─── GIVEN DATA
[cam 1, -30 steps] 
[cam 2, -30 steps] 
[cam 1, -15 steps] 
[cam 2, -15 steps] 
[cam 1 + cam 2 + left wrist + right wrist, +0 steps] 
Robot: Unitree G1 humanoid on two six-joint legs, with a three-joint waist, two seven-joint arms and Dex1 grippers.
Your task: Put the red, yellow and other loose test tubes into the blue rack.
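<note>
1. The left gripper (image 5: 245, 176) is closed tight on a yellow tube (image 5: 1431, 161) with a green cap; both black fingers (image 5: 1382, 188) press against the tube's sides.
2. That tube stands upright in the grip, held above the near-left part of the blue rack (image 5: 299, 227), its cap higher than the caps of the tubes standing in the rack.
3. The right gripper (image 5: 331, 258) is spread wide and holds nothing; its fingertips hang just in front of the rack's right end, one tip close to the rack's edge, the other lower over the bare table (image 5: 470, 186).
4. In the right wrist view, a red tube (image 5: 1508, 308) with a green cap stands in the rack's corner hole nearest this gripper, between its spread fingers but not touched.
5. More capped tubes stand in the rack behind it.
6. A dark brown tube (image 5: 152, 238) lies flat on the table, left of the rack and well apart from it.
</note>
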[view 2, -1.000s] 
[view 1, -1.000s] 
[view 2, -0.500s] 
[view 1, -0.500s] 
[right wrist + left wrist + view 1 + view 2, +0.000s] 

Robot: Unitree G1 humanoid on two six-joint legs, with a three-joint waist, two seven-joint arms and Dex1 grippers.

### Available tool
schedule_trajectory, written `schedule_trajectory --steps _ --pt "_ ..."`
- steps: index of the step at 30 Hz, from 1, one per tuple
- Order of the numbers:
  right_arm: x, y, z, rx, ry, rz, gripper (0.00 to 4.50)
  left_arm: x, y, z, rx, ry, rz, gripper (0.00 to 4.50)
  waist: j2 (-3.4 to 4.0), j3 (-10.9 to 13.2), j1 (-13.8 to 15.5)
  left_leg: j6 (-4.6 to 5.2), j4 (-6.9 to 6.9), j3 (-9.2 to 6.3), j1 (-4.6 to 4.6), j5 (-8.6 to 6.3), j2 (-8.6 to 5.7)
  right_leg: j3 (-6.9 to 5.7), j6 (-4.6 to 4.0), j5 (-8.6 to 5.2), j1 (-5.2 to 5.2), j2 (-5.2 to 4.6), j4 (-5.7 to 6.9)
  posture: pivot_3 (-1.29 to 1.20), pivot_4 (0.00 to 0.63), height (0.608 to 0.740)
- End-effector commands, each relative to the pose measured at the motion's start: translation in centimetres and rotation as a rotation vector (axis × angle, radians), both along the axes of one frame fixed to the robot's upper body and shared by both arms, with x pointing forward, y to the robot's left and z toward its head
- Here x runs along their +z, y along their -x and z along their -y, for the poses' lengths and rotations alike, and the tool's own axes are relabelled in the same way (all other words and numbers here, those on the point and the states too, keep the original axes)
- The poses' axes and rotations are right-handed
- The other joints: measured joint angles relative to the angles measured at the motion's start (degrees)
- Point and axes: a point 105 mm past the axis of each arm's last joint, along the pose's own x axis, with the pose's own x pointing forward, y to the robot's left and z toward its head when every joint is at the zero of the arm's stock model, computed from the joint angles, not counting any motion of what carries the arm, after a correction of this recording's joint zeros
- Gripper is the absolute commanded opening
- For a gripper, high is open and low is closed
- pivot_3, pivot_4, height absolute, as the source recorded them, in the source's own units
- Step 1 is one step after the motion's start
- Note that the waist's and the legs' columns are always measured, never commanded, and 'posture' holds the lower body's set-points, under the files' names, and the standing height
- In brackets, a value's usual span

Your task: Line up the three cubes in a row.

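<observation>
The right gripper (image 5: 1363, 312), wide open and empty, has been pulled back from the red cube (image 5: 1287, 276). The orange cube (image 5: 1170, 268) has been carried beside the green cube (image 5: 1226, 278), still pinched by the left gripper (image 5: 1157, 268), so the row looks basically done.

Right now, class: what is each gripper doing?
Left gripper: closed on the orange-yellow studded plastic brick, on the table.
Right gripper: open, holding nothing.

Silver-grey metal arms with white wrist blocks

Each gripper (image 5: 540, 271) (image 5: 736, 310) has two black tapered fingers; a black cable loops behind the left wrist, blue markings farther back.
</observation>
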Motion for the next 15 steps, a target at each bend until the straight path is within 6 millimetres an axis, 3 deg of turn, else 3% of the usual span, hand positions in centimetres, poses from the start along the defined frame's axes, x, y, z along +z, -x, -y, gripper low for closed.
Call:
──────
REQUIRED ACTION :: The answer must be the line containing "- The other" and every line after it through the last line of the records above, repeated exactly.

WRITTEN RESPONSE ::
- The other joints: measured joint angles relative to the angles measured at the motion's start (degrees)
- Point and axes: a point 105 mm past the axis of each arm's last joint, along the pose's own x axis, with the pose's own x pointing forward, y to the robot's left and z toward its head when every joint is at the zero of the arm's stock model, computed from the joint angles, not counting any motion of what carries the arm, after a correction of this recording's joint zeros
- Gripper is the absolute commanded opening
- For a gripper, high is open and low is closed
- pivot_3, pivot_4, height absolute, as the source recorded them, in the source's own units
- Step 1 is one step after the motion's start
- Note that the waist's and the legs' columns are always measured, never commanded, and 'posture' holds the lower body's set-points, under the files' names, and the standing height
- In brackets, a value's usual span

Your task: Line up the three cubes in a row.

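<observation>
The right gripper (image 5: 1363, 312), wide open and empty, has been pulled back from the red cube (image 5: 1287, 276). The orange cube (image 5: 1170, 268) has been carried beside the green cube (image 5: 1226, 278), still pinched by the left gripper (image 5: 1157, 268), so the row looks basically done.

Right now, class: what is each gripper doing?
Left gripper: closed on the orange-yellow studded plastic brick, on the table.
Right gripper: open, holding nothing.

Silver-grey metal arms with white wrist blocks

Each gripper (image 5: 540, 271) (image 5: 736, 310) has two black tapered fingers; a black cable loops behind the left wrist, blue markings farther back.
</observation>
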Motion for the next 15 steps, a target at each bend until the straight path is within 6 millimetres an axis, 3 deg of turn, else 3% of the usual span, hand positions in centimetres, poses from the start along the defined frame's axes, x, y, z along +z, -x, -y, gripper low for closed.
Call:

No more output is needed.